DVD review: ‘The Whistleblower’
In the realm of true-life stories about courageous women fighting a corrupt, oppressive system, “The Whistleblower” falls squarely in a league with “Silkwood” and “Erin Brockovich,” movies that struggled to juggle righteous moral outrage with their stories’ dramatic imperatives.
Based on the true experiences of Kathryn Bolkovac a veteran Lincoln, Neb., police officer who accepted a lucrative private-contactor job in 1999 to serve as a peacekeeper in post-war Bosnia, “The Whistleblower” relates a troubling story of police corruption and bureaucratic indifference that allegedly reached into some of the highest ranks of United Nations.
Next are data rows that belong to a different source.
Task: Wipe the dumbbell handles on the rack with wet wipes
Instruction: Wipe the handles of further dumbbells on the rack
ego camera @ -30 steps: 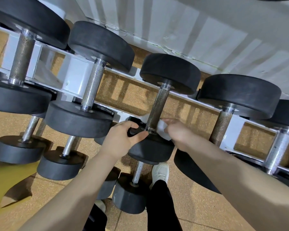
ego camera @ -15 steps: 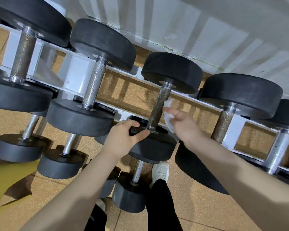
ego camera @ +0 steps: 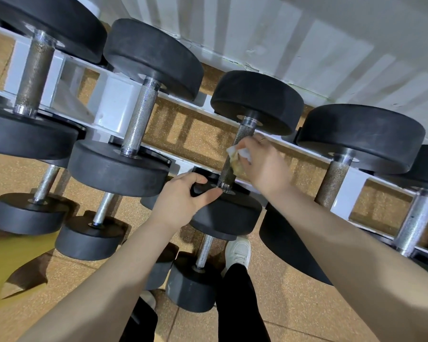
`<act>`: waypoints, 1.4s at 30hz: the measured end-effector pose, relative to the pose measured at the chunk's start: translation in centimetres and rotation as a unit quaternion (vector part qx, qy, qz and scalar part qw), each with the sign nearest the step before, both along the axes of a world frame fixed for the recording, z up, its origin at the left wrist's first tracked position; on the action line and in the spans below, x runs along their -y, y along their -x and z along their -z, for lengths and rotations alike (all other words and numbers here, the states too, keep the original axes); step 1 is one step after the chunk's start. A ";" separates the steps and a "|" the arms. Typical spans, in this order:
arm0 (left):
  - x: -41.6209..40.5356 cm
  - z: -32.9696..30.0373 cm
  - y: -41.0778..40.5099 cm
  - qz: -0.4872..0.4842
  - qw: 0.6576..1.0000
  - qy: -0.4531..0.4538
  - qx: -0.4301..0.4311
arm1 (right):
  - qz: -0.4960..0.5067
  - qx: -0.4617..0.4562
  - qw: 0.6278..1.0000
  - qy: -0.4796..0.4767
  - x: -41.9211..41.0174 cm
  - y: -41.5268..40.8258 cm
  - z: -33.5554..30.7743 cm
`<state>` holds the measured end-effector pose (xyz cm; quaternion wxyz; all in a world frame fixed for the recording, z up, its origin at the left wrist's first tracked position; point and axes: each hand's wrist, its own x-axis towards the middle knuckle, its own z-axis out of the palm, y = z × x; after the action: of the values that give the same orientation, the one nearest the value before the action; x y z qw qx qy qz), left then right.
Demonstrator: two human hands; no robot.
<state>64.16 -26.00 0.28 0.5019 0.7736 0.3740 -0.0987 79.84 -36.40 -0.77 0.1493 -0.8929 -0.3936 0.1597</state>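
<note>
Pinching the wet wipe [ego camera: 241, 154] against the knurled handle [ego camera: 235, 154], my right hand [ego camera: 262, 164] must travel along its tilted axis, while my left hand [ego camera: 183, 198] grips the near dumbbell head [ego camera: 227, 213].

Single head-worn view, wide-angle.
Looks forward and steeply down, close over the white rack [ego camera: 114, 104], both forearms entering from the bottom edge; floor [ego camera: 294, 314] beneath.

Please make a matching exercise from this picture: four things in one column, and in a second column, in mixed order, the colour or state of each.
Things:
1. wet wipe
2. left hand
3. shoe
4. floor

States:
A. white, below the rack
B. tan, speckled
C. crumpled against a dumbbell handle
D. grips the near black weight

Pairs: 1-C, 2-D, 3-A, 4-B
</note>
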 end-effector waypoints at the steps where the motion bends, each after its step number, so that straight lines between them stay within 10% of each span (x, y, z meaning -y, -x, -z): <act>1: 0.0 0.0 0.0 0.002 1.000 0.000 0.001 | -0.058 0.013 0.998 -0.003 0.4 0.6 0.4; 8: 0.1 -0.2 0.0 0.010 1.000 -0.003 0.010 | -0.297 0.018 0.954 0.029 1.3 0.3 0.2; 16: 0.1 0.4 0.2 0.003 1.000 -0.004 0.013 | -0.065 0.094 0.989 0.097 -1.2 -2.1 -0.5; 21: 0.0 0.5 0.2 0.014 1.000 -0.012 0.018 | -0.162 -0.027 0.986 0.000 -0.3 0.2 0.5; 33: 0.1 0.5 0.4 0.025 0.999 -0.020 0.028 | -0.348 0.264 0.900 -0.013 -1.2 -3.8 1.9; 42: 0.0 0.3 0.2 0.031 0.998 -0.034 0.036 | -0.413 0.198 0.888 -0.037 0.5 -0.9 2.9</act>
<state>63.95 -26.02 -0.05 0.4853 0.8044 0.3347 -0.0731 80.77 -36.90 -3.66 0.0217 -0.6564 -0.7540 0.0122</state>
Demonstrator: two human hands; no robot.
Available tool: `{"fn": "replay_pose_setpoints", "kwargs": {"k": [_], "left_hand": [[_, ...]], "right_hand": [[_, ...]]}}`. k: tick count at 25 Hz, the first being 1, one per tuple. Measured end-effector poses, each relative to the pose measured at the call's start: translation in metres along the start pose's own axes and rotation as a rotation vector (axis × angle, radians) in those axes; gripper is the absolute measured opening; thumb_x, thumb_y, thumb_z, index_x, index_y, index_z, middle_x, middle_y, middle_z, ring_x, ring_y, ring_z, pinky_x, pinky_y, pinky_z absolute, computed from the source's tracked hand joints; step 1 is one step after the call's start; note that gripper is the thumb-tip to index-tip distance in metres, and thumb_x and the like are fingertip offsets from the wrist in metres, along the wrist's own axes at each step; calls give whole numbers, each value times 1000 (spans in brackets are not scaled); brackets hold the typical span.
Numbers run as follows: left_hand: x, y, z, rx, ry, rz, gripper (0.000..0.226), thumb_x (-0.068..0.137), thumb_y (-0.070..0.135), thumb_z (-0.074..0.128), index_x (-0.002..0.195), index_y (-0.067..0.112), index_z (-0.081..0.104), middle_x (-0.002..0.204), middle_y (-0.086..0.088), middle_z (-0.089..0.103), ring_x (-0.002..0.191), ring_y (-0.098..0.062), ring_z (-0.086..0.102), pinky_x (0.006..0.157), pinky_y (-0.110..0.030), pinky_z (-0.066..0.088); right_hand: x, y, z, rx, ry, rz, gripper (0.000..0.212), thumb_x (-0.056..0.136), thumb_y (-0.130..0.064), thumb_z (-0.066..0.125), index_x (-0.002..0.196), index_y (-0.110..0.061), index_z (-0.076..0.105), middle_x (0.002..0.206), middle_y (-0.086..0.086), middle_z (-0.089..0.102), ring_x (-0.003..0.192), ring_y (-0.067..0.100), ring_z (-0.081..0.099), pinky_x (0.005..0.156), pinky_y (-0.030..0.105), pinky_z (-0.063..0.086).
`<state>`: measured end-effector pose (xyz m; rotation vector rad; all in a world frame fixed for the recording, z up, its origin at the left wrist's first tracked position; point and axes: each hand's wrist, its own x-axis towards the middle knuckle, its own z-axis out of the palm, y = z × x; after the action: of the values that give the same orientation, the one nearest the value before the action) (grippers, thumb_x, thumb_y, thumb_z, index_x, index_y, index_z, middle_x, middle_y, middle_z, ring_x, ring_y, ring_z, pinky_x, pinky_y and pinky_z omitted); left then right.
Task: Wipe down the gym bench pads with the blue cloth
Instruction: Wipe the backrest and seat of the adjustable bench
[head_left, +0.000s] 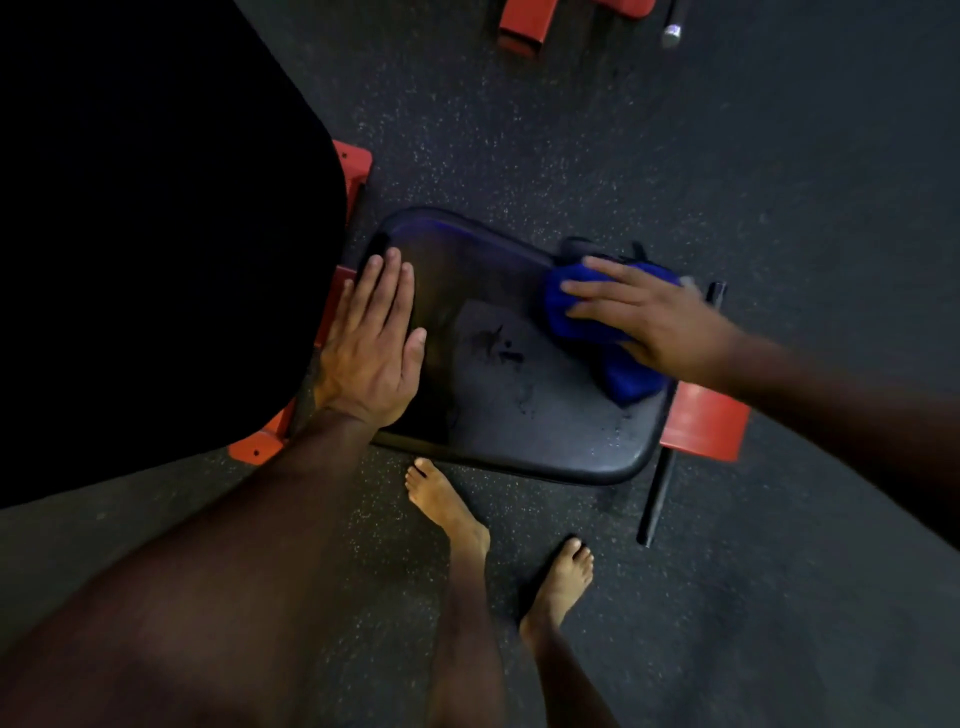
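Two black pads showed: a large back pad (156, 234) at left and a seat pad (498, 384) beside it. One blue cloth (618, 364), bunched, lay at the seat's right edge under the flat-fingered right hand (649, 317). The left hand (374, 343) pressed flat, fingers straight, on the seat's left side.

The seat pad (519, 395) lies at centre, the back pad (156, 234) at its nine o'clock. The cloth (623, 374) rests on the seat pad's three o'clock edge, under the right hand (660, 322); the left hand (374, 343) lies flat at its nine o'clock edge. Two feet (447, 499) stand on the floor (779, 156) at six o'clock.
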<state>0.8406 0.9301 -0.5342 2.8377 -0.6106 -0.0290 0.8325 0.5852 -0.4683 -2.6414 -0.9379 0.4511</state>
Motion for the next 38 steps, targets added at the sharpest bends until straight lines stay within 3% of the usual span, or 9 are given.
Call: {"fn": "replay_pose_setpoints", "kwargs": {"k": [2,3,5,10,15,19,24,31,38], "left_hand": [[0,2,-2,8,-1,3,66,102,34,31,160,4,24,169,-13,19,157,-27,14,127,-47,14],[0,2,-3,21,5,4,66,102,34,31,160,4,25,169,-13,20,157,-27,15,127,-47,15],[0,2,-4,37,4,7,66,101,34,31,160,4,25,168,-13,21,157,-27,16,127,-49,17],[-1,2,-2,19,-1,6,68,100,35,32,160,3,24,169,-13,19,157,-27,14,127,-48,15],[-1,2,-1,13,11,7,68,99,33,32,160,3,25,169,-13,19,157,-27,14,127,-48,15],[-3,2,2,24,25,10,67,100,31,32,160,3,25,169,-13,20,157,-27,15,127,-49,17],[-3,0,5,47,26,13,66,101,33,29,161,4,21,169,-14,17,157,-26,14,127,-48,16],[-5,2,4,47,50,14,65,103,32,29,160,2,22,169,-15,18,157,-28,15,126,-52,19],[-5,3,3,46,37,13,66,101,32,30,160,3,22,169,-15,17,157,-27,14,126,-50,18]], "right_hand": [[67,-19,-10,8,31,47,53,85,-3,65,136,-17,58,153,0,45,146,28,33,80,25,34],[100,-30,-14,29,35,69,52,90,-7,60,140,-20,53,157,-4,39,149,24,27,105,38,42],[127,-35,-13,62,8,88,53,94,-10,55,145,-23,47,160,-7,32,151,20,20,118,41,30],[-15,8,21,98,57,198,67,81,-1,62,138,-34,47,160,-16,29,149,16,25,92,57,52],[-116,-2,22,152,175,446,63,77,10,71,133,-17,58,150,4,47,140,30,40,111,49,40],[-90,-45,30,231,400,546,51,90,-15,59,140,-14,53,154,4,42,146,25,33,120,36,27],[-28,-59,70,112,439,842,61,90,-54,54,145,-28,47,160,-3,33,149,32,25,115,61,29],[-85,-182,122,140,335,762,81,75,-10,73,149,-20,42,162,-1,27,153,30,10,122,56,11],[-35,-84,78,98,438,802,63,76,-6,65,138,-15,55,150,4,48,146,34,31,118,59,23]]}}
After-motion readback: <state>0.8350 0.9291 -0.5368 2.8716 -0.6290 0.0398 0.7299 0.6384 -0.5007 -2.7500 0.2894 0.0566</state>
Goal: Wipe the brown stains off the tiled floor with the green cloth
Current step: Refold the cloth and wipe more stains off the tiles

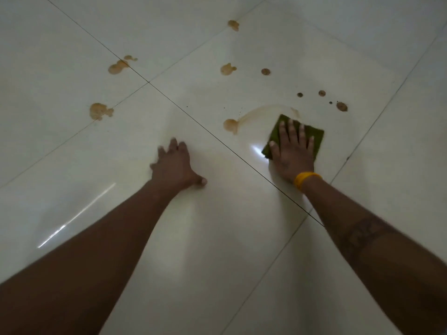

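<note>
1. Right hand [291, 151] — fingers spread flat — presses the cloth [296, 134] onto the floor [242, 238], just beside a brown smear [263, 110].
2. Left hand [175, 165], blurred, rests on tile; stains [227, 69] lie beyond.

Dim overall, with a grey-green cast across the glossy tiled floor [217, 238]. Brightest glare as a small white hotspot [257, 150] just left of the green cloth [312, 136], beside the right hand [291, 151]. Long thin streaks of reflected light [77, 216] at near left. Soft pale sheen between the two forearms, fading into darker corners. Faint diffuse shadows under the arms, no hard edges. Left hand [175, 163] smeared by motion blur, fingers indistinct. Brown stains [227, 68] at far centre fairly sharp. Tile joints splayed and slightly bowed toward the edges by wide-angle distortion. Mild softness and noise throughout.
</note>
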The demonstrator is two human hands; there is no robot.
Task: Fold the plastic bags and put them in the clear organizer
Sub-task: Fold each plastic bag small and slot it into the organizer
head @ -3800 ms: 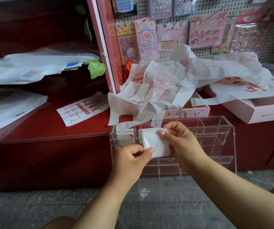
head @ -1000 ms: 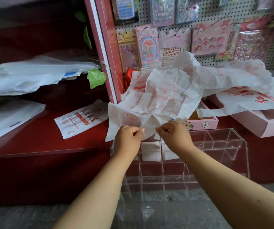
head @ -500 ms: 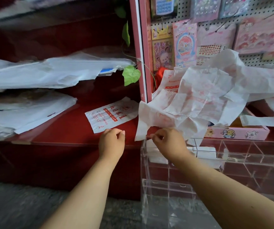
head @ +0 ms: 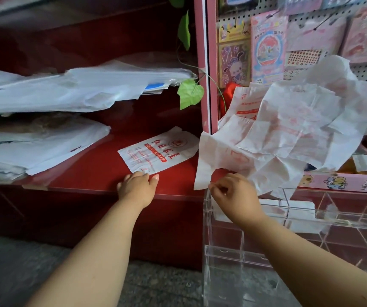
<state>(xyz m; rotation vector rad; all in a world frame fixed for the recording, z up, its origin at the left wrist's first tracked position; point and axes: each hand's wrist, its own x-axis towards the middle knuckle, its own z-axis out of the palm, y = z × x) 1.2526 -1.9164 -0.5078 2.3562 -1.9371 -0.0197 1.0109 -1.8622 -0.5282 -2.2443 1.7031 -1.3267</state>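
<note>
Plastic bags: one flat bag (head: 156, 150), white with red print, lies alone on the red shelf (head: 89, 171) at frame centre; a crumpled heap of bags (head: 289, 134) of the same kind spills to the right of the pink post (head: 207, 63). Left hand (head: 137, 185), arm stretched forward from lower left, rests at the flat bag's near edge, fingertips touching it, fingers loosely bent; cannot tell whether it grips. Right hand (head: 233, 191), arm in from lower right, pinches the lowest hanging corner of the heap between thumb and forefinger, just above the clear organizer (head: 311, 240) at lower right. Half a second ago the left hand hovered short of the flat bag; now it meets the bag's edge, and the view has swung further left. Right hand's pinch unchanged. Heap bags look thin, creased and semi-translucent, with faint red print. A folded white piece sits in the organizer's upper compartment. White sheets (head: 45, 96) lie stacked at left.
</note>
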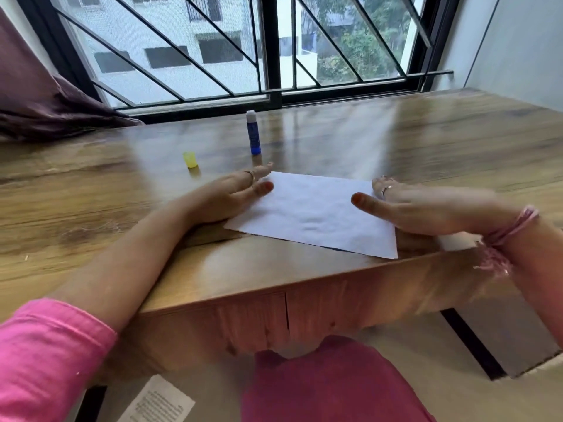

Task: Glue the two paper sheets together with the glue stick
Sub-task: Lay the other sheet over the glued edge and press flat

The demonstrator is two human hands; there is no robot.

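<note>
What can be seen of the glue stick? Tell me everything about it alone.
The glue stick is a slim blue tube, plastic by its look, with a white top end; whether that is glue or a collar is too small to tell. It stands upright, slightly tilted, on the wooden table near the window, beyond the white paper. Its cap is off: a small yellow cap sits apart to its left. Neither hand touches it; only the table does.

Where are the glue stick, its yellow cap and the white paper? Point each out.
glue stick (pixel 254 136), head view, on its blue barrel.
yellow cap (pixel 190 159), head view, on its side wall.
white paper (pixel 313 214), head view, on its bare middle.
</note>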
Directed by first timer Larysa Kondracki (who co-wrote the script with Eilis Kirwan), the film offers up an earnest and well-grounded condemnation of human sex trafficking, a heartbreaking human-rights atrocity that thrived in post-war Eastern Europe and by all accounts continues to be a worldwide scourge even today.
Bolkovac’s experience, related in grimly compelling if occasionally ponderous detail, aptly dramatizes the horrifying human toll this highly organized criminal enterprise exerts on victims and their families.
Bolkovac (played with unflinching determination by Oscar-winner Rachel Weisz) is a hardworking Nebraska police officer and divorced mother who accepts a high-paying, yearlong job as a contract peacekeeper as a way to finance a later move closer to her young daughter.
Arriving in gloomy, shattered Eastern Europe, she’s idealistic and determined to do right, even if her rag-tag band of fellow international policemen are far more cavalier in their duties. The conscientious Bolkovac quickly rises to head the U.N.’s Gender Office, assigned to investigate sexual assault, domestic abuse and sex trafficking.